__REQUIRED ACTION__: Omitting the images, transcribe the records below exactly as they stand.

(Dataset items)
*** Begin section ***
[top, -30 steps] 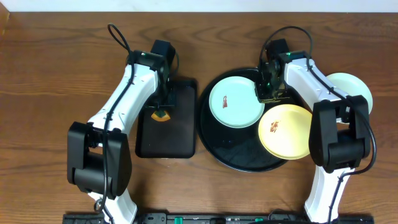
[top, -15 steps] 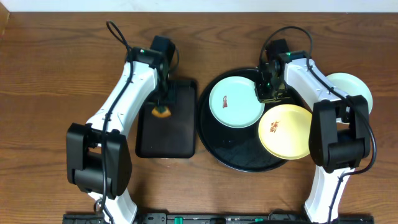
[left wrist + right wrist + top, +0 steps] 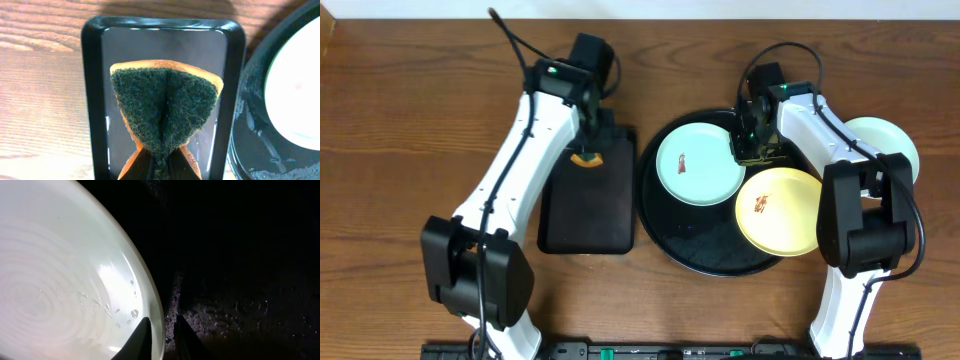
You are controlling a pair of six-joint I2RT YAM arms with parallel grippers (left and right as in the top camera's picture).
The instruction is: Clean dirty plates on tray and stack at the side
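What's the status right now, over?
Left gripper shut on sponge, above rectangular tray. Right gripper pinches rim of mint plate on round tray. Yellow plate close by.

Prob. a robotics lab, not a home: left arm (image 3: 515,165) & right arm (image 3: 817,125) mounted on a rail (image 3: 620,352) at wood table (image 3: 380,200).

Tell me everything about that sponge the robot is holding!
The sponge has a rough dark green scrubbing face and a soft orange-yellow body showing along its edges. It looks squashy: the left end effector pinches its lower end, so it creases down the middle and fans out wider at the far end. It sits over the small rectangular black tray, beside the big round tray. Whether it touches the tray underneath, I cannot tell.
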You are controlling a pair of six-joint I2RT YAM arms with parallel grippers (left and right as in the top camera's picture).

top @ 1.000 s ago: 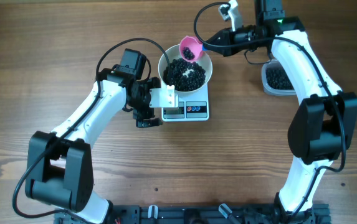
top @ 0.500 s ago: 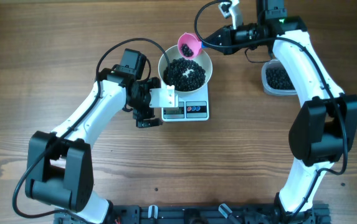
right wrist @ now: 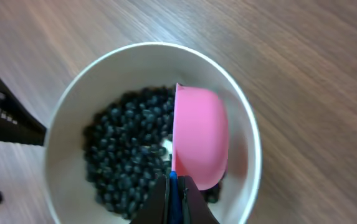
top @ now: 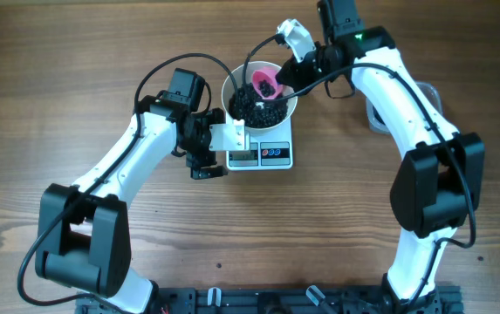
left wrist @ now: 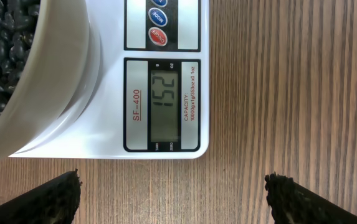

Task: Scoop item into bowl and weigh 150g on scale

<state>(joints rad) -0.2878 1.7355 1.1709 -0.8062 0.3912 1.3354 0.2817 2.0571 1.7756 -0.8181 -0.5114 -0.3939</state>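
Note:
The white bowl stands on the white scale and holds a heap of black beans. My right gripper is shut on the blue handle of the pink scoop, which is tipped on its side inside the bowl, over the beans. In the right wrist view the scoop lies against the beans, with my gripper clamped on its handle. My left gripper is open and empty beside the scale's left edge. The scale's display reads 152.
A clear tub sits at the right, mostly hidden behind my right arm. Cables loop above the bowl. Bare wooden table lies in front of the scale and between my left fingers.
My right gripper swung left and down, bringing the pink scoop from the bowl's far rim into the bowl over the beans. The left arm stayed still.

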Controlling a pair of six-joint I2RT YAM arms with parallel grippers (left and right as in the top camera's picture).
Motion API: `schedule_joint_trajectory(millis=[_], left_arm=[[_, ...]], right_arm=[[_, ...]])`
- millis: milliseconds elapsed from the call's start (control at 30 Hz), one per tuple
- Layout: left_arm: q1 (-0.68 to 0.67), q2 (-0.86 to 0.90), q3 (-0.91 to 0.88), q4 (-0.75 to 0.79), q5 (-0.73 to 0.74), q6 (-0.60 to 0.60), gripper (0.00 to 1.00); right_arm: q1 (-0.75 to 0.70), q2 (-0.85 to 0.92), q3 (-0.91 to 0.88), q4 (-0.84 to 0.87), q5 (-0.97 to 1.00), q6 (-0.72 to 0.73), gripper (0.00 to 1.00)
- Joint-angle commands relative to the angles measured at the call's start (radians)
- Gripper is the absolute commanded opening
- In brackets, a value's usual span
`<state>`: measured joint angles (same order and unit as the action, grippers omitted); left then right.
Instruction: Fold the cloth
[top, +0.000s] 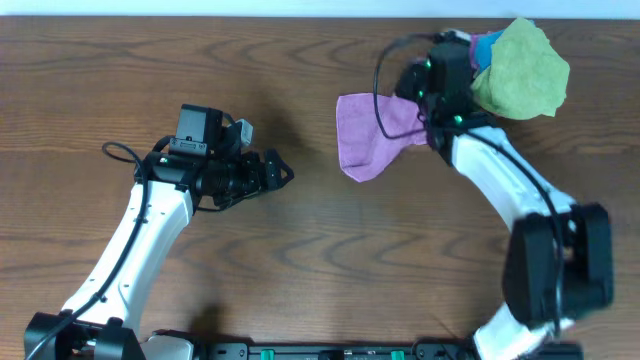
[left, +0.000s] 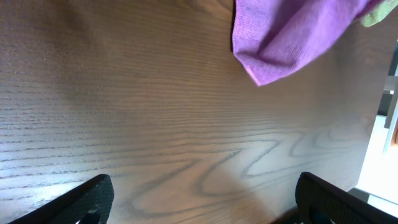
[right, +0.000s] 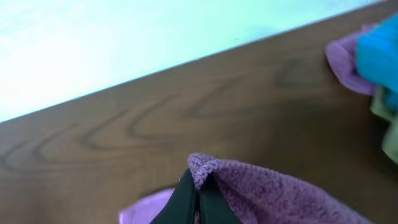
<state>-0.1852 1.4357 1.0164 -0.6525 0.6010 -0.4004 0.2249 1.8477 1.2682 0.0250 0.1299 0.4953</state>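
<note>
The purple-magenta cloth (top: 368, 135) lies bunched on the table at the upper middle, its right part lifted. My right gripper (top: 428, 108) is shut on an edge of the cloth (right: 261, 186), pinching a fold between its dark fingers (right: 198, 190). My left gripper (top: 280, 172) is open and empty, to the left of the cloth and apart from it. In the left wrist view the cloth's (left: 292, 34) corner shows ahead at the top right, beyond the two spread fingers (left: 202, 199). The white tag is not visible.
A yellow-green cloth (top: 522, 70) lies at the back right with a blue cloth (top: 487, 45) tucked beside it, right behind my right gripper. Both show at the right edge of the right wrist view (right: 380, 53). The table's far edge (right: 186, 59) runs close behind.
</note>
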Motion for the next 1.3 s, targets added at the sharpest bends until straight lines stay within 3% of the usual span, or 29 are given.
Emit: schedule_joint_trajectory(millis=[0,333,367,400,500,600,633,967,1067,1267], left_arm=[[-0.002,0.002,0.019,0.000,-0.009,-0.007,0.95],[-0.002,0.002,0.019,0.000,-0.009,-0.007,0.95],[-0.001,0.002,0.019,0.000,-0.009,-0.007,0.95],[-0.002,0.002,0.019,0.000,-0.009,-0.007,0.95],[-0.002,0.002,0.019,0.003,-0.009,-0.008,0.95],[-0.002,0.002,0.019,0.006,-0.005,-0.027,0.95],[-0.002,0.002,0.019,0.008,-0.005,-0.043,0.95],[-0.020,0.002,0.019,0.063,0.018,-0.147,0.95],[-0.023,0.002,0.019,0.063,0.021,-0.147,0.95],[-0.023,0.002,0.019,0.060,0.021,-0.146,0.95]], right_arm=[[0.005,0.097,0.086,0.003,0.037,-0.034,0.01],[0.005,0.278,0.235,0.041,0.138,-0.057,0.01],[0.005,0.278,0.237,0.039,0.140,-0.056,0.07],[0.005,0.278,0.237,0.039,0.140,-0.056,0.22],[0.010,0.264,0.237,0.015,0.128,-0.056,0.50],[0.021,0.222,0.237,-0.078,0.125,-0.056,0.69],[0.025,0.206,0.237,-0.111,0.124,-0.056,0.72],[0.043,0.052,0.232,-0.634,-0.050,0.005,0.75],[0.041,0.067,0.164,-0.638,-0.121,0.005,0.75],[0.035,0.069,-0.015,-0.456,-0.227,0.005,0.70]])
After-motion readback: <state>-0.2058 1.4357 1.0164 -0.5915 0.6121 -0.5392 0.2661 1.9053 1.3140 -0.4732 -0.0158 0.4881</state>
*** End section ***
__OUTPUT OF THE EXERCISE__:
[top, -30 steps] 
[top, -15 steps] 
[left wrist + right wrist + top, +0 steps] 
You are controlling a pair of six-joint I2RT YAM arms with parallel grippers (left and right as in the top camera's picture).
The instruction is: Clean dirty plates on tray and stack at the side
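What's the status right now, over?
Left gripper shut on sponge, above rectangular tray. Right gripper pinches rim of mint plate on round tray. Yellow plate close by.

Prob. a robotics lab, not a home: left arm (image 3: 515,165) & right arm (image 3: 817,125) mounted on a rail (image 3: 620,352) at wood table (image 3: 380,200).

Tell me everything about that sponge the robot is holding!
The sponge has a rough dark green scrubbing face and a soft orange-yellow body showing along its edges. It looks squashy: the left end effector pinches its lower end, so it creases down the middle and fans out wider at the far end. It sits over the small rectangular black tray, beside the big round tray. Whether it touches the tray underneath, I cannot tell.
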You are controlling a pair of six-joint I2RT YAM arms with parallel grippers (left and right as in the top camera's picture).

top @ 1.000 s ago: 
top @ 0.500 s ago: 
right wrist @ now: 
top @ now: 
left wrist @ now: 

Task: Scoop item into bowl and weigh 150g on scale

<state>(joints rad) -0.2878 1.7355 1.1709 -0.8062 0.3912 1.3354 0.2817 2.0571 1.7756 -0.8181 -0.5114 -0.3939</state>
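Note:
The white bowl stands on the white scale and holds a heap of black beans. My right gripper is shut on the blue handle of the pink scoop, which is tipped on its side inside the bowl, over the beans. In the right wrist view the scoop lies against the beans, with my gripper clamped on its handle. My left gripper is open and empty beside the scale's left edge. The scale's display reads 152.
A clear tub sits at the right, mostly hidden behind my right arm. Cables loop above the bowl. Bare wooden table lies in front of the scale and between my left fingers.
My right gripper swung left and down, bringing the pink scoop from the bowl's far rim into the bowl over the beans. The left arm stayed still.
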
Controlling a pair of six-joint I2RT YAM arms with parallel grippers (left and right as in the top camera's picture).
Motion API: `schedule_joint_trajectory(millis=[_], left_arm=[[_, ...]], right_arm=[[_, ...]])`
- millis: milliseconds elapsed from the call's start (control at 30 Hz), one per tuple
- Layout: left_arm: q1 (-0.68 to 0.67), q2 (-0.86 to 0.90), q3 (-0.91 to 0.88), q4 (-0.75 to 0.79), q5 (-0.73 to 0.74), q6 (-0.60 to 0.60), gripper (0.00 to 1.00); right_arm: q1 (-0.75 to 0.70), q2 (-0.85 to 0.92), q3 (-0.91 to 0.88), q4 (-0.84 to 0.87), q5 (-0.97 to 1.00), q6 (-0.72 to 0.73), gripper (0.00 to 1.00)
- Joint-angle commands relative to the angles measured at the call's start (radians)
- Gripper is the absolute commanded opening
- In brackets, a value's usual span
`<state>`: measured joint angles (same order and unit as the action, grippers omitted); left then right.
Instruction: Fold the cloth
[top, +0.000s] 
[left, +0.000s] 
[right, +0.000s] 
<state>-0.1852 1.4357 1.0164 -0.6525 0.6010 -0.4004 0.2249 1.8477 1.2682 0.0250 0.1299 0.4953</state>
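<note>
The purple-magenta cloth (top: 368, 135) lies bunched on the table at the upper middle, its right part lifted. My right gripper (top: 428, 108) is shut on an edge of the cloth (right: 261, 186), pinching a fold between its dark fingers (right: 198, 190). My left gripper (top: 280, 172) is open and empty, to the left of the cloth and apart from it. In the left wrist view the cloth's (left: 292, 34) corner shows ahead at the top right, beyond the two spread fingers (left: 202, 199). The white tag is not visible.
A yellow-green cloth (top: 522, 70) lies at the back right with a blue cloth (top: 487, 45) tucked beside it, right behind my right gripper. Both show at the right edge of the right wrist view (right: 380, 53). The table's far edge (right: 186, 59) runs close behind.
</note>
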Motion for the next 1.3 s, targets added at the sharpest bends until straight lines stay within 3% of the usual span, or 29 are given.
Emit: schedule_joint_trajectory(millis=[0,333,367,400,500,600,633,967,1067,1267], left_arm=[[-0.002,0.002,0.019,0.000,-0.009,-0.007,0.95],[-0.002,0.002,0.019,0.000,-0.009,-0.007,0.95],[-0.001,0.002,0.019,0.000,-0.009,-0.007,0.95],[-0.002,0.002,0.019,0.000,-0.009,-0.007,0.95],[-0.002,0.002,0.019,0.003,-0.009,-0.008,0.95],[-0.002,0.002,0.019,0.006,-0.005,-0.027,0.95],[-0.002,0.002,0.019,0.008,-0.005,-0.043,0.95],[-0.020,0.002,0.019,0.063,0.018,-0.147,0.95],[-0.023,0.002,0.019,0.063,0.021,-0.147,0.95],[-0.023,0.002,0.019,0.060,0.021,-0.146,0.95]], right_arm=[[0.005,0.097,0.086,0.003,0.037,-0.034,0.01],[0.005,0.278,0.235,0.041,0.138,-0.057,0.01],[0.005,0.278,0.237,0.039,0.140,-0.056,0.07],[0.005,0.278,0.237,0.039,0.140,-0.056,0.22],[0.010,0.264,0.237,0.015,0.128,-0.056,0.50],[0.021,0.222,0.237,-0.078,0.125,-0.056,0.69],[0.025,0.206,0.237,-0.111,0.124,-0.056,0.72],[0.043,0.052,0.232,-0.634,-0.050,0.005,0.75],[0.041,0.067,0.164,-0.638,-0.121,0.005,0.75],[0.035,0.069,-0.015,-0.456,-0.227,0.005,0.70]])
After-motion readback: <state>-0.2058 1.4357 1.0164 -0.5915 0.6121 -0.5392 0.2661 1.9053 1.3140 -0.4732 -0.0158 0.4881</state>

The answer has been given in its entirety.